→ **TASK GOAL**: A single figure is expected: how many lines of the data that follows contain the word "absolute".

---------- DATA EXCERPTS

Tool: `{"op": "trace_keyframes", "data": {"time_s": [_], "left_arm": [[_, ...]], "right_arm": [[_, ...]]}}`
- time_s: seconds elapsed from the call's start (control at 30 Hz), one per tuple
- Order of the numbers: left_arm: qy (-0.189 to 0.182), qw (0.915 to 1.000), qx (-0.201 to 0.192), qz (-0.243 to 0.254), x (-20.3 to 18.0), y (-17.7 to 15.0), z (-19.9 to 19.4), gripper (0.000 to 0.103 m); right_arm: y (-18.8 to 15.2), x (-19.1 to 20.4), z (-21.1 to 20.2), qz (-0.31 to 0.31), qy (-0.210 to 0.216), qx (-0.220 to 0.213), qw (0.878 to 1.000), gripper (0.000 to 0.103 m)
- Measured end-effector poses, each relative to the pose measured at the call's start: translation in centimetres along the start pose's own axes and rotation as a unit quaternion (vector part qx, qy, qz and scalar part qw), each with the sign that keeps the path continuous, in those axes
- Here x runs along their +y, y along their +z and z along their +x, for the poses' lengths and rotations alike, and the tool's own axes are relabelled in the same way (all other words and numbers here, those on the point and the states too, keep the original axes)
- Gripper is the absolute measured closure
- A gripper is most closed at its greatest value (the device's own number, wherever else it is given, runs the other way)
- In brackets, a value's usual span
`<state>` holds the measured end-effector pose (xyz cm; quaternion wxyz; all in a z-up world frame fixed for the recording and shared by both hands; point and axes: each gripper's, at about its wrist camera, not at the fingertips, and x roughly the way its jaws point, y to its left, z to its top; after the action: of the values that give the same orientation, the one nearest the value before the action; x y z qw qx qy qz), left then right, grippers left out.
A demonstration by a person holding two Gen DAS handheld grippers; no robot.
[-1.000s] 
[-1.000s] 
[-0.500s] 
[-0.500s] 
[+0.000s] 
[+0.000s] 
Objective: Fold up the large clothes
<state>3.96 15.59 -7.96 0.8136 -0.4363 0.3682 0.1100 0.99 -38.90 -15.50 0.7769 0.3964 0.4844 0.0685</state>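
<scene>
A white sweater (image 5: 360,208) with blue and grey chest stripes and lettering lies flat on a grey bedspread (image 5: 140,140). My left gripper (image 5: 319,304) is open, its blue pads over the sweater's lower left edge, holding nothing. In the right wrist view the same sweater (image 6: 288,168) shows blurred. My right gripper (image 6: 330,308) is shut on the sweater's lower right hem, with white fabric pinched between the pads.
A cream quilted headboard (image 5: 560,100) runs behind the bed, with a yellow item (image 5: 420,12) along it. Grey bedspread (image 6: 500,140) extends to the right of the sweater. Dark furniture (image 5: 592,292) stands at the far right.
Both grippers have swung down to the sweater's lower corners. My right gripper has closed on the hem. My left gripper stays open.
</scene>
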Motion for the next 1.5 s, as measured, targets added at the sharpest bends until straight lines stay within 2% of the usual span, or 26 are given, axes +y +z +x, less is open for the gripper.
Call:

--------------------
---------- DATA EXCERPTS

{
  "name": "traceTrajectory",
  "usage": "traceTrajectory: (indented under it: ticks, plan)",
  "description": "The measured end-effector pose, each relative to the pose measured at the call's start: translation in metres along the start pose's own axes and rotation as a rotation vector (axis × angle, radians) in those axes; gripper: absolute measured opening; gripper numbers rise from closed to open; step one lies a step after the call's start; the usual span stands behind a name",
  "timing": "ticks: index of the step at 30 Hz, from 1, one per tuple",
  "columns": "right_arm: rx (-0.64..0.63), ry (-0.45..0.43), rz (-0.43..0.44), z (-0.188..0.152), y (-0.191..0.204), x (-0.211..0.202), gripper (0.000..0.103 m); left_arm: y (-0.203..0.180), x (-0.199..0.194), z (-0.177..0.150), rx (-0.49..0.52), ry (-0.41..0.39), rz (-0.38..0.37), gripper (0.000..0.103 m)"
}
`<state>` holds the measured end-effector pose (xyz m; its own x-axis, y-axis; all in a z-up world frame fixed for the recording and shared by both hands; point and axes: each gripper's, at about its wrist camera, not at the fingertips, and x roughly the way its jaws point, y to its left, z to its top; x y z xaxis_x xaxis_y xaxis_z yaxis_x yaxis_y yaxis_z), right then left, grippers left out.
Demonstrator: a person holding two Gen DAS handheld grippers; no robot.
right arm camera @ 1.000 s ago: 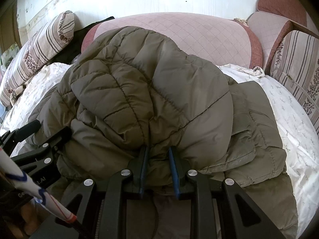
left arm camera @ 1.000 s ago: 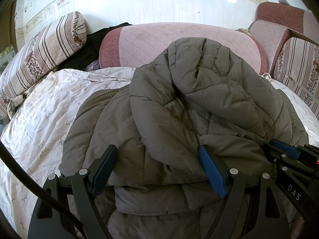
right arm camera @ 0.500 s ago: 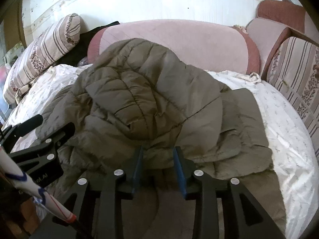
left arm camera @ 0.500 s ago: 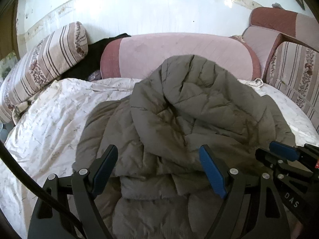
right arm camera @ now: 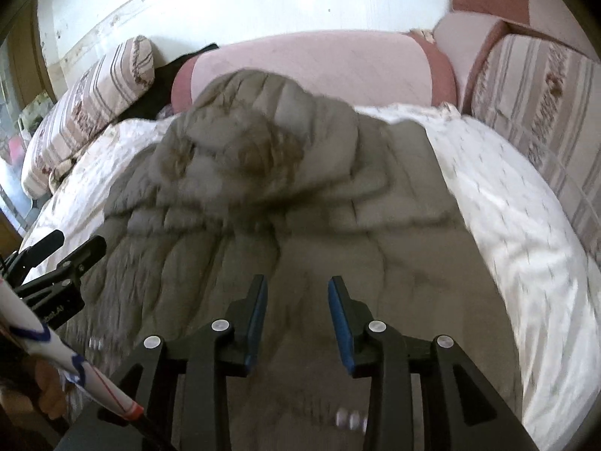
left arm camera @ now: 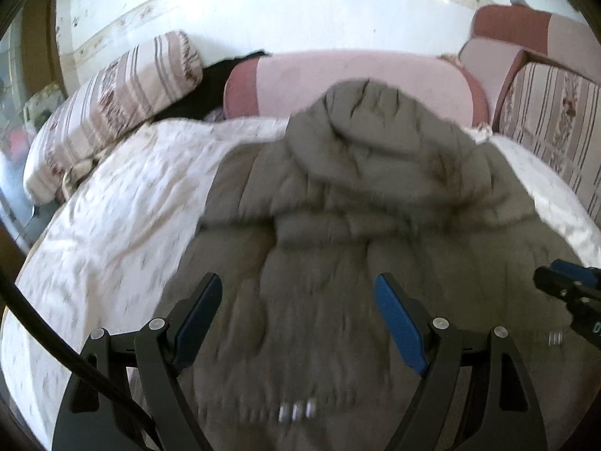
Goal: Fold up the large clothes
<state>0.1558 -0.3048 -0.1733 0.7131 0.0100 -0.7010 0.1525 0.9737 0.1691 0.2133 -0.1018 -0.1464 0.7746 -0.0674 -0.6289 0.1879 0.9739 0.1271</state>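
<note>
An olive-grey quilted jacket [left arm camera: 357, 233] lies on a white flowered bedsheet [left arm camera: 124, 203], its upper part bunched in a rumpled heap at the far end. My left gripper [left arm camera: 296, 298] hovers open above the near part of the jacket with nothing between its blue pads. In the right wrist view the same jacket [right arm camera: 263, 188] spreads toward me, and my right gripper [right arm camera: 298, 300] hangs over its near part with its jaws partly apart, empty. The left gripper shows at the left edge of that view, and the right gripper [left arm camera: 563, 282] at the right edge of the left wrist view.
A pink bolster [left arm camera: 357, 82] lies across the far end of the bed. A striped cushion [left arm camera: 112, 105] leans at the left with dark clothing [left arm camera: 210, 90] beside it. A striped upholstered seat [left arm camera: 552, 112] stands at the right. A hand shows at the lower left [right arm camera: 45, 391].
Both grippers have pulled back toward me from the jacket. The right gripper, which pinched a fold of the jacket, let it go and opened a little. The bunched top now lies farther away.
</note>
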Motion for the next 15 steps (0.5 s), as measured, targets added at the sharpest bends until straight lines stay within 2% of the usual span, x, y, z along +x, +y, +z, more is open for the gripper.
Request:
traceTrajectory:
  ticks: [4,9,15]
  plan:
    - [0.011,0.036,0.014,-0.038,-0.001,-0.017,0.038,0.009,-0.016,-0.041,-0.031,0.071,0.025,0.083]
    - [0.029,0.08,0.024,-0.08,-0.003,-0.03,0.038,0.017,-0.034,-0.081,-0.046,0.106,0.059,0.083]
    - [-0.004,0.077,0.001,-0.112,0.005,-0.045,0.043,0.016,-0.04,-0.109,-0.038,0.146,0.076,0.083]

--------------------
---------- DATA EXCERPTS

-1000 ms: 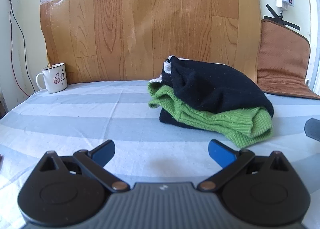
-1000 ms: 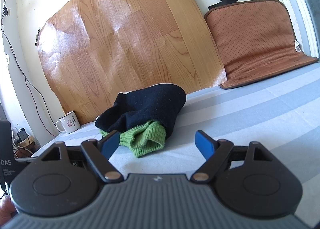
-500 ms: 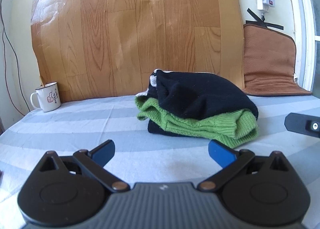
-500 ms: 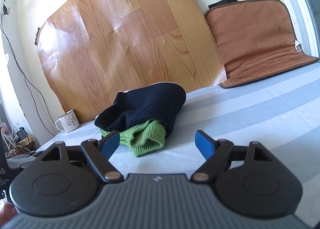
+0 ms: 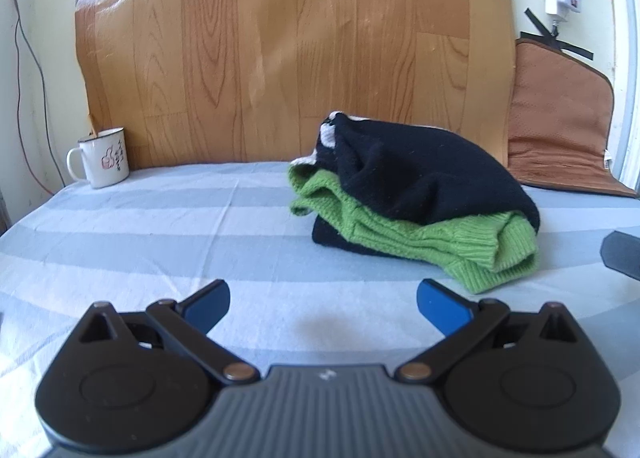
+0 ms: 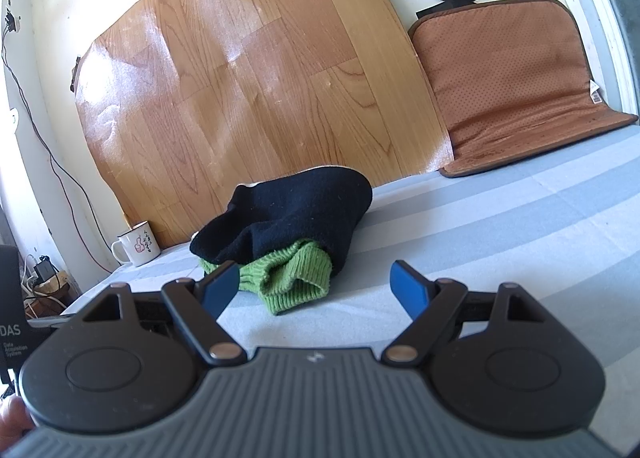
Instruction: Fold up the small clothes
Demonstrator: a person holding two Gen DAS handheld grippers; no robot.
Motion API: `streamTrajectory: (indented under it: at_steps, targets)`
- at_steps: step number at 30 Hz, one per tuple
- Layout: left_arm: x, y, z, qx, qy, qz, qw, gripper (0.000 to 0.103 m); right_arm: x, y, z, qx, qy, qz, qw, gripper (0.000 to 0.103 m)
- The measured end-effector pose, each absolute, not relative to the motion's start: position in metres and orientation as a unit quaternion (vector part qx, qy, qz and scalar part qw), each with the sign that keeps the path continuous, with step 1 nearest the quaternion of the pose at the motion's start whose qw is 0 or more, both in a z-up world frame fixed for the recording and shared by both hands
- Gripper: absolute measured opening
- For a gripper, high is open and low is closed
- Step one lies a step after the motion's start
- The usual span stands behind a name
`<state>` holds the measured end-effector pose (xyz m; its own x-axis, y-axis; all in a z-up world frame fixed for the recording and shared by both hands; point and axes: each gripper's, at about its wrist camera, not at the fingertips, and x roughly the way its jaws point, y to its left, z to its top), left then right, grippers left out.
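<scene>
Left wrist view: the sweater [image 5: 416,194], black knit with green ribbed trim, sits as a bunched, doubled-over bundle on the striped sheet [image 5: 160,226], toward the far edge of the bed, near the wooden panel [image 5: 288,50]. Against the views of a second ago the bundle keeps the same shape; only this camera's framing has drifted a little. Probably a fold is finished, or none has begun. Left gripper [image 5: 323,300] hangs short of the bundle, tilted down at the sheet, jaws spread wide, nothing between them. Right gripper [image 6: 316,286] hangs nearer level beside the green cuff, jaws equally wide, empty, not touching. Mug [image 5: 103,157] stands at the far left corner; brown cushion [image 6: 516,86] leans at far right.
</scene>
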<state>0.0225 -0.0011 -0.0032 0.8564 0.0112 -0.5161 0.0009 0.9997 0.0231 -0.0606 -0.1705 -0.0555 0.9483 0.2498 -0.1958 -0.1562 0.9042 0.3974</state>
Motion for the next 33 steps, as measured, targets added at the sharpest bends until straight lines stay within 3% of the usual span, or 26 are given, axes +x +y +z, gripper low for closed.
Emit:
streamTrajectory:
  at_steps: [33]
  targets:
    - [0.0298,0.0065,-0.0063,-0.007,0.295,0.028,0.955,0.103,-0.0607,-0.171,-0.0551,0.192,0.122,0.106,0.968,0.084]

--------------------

→ **ANSWER BOX**: 4